5-Fluorouridine (FUrd) has been successfully converted to 5'-O-(4,4'-dimethoxytrityl)-2'-O-(tert-butyldimethylsilyl)-5-fluorouridine 3'-(cyanoethyl N,N-diisopropyl(phosphoramidite) by methods similar to those employed for the preparation of other ribonucleoside phosphoramidites. The desired product, as well as its precursors and the incorrect regioisomers, are prepared and fully characterized by H-1 NMR, F-19 NMR, P-31 NMR, FAR-MS, UV absorbance, elemental analysis, and melting points.
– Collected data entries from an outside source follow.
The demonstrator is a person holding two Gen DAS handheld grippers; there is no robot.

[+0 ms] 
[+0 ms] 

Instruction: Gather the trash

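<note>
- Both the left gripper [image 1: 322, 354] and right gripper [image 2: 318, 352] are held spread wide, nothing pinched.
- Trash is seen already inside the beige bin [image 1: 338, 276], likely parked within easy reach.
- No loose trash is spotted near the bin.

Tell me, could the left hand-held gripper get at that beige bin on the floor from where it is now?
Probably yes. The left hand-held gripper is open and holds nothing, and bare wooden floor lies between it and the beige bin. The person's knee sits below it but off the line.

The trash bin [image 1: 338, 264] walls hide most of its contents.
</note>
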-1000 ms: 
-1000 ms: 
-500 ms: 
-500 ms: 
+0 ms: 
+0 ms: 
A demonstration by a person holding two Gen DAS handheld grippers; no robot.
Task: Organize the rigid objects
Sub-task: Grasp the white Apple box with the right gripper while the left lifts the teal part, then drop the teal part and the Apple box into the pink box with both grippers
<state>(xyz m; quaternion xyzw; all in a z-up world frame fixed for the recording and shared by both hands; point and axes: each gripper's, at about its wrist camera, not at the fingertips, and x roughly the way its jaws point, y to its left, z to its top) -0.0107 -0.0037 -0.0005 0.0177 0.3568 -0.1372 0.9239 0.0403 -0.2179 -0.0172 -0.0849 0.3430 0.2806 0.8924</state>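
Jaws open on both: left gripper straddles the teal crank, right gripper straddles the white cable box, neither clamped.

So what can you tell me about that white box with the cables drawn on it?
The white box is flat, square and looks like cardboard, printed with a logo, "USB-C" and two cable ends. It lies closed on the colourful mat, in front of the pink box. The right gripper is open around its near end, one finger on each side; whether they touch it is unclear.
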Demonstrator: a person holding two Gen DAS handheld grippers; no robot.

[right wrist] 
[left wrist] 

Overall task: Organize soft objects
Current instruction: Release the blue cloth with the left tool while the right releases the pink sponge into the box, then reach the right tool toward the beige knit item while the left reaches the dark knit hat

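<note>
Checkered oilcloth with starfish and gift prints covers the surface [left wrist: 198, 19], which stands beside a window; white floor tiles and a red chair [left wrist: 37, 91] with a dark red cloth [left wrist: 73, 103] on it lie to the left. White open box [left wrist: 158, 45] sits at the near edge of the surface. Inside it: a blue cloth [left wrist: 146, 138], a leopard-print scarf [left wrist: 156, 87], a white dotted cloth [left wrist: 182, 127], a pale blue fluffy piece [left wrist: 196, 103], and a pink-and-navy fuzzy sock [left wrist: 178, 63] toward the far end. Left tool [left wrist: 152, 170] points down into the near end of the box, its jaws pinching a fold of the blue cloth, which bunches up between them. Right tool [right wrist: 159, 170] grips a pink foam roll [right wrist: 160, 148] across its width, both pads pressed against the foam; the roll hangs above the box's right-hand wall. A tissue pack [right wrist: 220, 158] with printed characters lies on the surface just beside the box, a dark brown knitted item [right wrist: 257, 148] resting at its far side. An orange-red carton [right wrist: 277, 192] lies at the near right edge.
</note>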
The purified material is used for the production of RNA by solid-phase methods. Coupling yields of 94% are obtained with this material. The resulting RNA is readily purified and used for biophysical studies. The self-complemetary RNA decamer 5'-rGCGAAU(FU)CGC is prepared and purified. The material adopts an A-form duplex in solution at neutral pH as characterized by CD spectroscopy. The thermal stability of the duplex is similar to the parent duplex oligoribonucleotide prepared with uridine instead of 5-fluorouridine. The control duplex has a T-m of 53.8 and the FUrd substituted duplex has a T-m of 56.6 (xb0)degrees C as determined by UV hyperchromicity at 260 nm. The CD spectra and UV hyperchromicity data for the duplex oligoribonucleotide containing FUrd have a slight pH dependence indicating that ionization of FUrd has a slight but measurable impact on RNA duplex stability. 1D NMR spectroscopy of the imino hydrogens for this duplex in H2O solution confirms the formation of Watson-Crick base pairs. The imino hydrogen resonance for the FUrd-A base pair is moved downfield and broadened compared with a control duplex oligoribonucleotide as a consequence of the electron-withdrawing inductive effect of fluorine.